The Golden Gate Bridge in San Francisco, the Washington Monument and now the iconic Ottawa Mom.
American composer Rob Kapilow travels the world to transform renowned monuments into musical compilations.
This week he tries to answer a rather interesting question: what is the distinctive spider statue in the capital? ring As?
“Here is this famous iconic sculpture that everyone knows in Ottawa and indeed not only in Ottawa, but around the world and certainly all of Canada,” Kapilow told CBC Radio. Ottawa morning Friday.
Just outside the National Gallery of Canada stands Mom, a 10 meter tall spider, made of bronze, stainless steel and marble and designed by Louise Bourgeois, who died of heart failure in 2010.
Kapilow is in Ottawa listening to the world and the people around him Mom, so that he could compose a piece for Chamberfest, a chamber music festival in the capital.
The statue arouses mixed feelings
Kapilow is hosting a public workshop around the statue on Saturday at 1:15 p.m. to get feedback from people who live in Ottawa.
“A lot of people love this sculpture, a lot of people are terrified of it, and that kind of ambivalent feeling really generated a lot of this idea of making music that would represent both sides,” he said.
“There is horrible and terrifying spider music, but there is also beautiful music.”
The project started a summer ago at a Chamberfest meeting, where attendees helped bring the idea to life.
“The first thing everyone said was that there are eight legs for a spider, it should be an octet for eight instruments. It seems so obvious now, in retrospect.”
The piece will feature two violins, a viola, a cello, a piano, a clarinet, a flute and a percussion instrument.
Listen to some of Rob Kapilow’s new works:
“There is something deeply sad”
The title of the sculpture hints at the heartbreaking story behind its birth.
Bourgeois performed the play in memory of his mother, whose death prompted Bourgeouis to attempt suicide during his university studies.

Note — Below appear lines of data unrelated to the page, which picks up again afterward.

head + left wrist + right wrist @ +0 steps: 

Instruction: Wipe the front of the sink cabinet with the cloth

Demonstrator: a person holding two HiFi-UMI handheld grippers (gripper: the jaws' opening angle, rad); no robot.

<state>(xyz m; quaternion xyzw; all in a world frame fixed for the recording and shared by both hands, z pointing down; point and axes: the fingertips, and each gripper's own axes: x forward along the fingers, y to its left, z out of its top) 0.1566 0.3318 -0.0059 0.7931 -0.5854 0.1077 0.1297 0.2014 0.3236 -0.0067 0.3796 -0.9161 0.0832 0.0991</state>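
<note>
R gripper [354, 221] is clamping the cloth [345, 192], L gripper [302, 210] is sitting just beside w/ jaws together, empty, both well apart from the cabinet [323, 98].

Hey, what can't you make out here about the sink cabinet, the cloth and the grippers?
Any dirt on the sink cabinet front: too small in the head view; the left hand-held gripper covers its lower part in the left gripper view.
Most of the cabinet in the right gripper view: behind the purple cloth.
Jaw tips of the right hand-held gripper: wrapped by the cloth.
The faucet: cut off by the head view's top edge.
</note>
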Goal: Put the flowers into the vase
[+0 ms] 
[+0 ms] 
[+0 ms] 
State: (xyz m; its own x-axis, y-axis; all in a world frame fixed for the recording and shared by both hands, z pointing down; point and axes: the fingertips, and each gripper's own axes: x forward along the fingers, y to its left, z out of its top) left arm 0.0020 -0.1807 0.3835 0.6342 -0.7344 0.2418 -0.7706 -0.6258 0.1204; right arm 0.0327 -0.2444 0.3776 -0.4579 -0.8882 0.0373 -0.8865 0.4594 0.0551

Loss has become the center of his art, inspiring some of his best-known works.
“In a way, this whole room is a memorial to her,” he said. “There is something deeply sad about this.”
Elements of that heartbreak are now part of the music he composes, Kapilow said.
He watched as Bourgeois described his mother, a weaver, as a source of inspiration: delicate, intelligent, patient, subtle and as useful as a spider.
“As soon as I read that, I wanted to put it to music,” he said.
The piece will premiere at the 2019 Ottawa Chamberfest.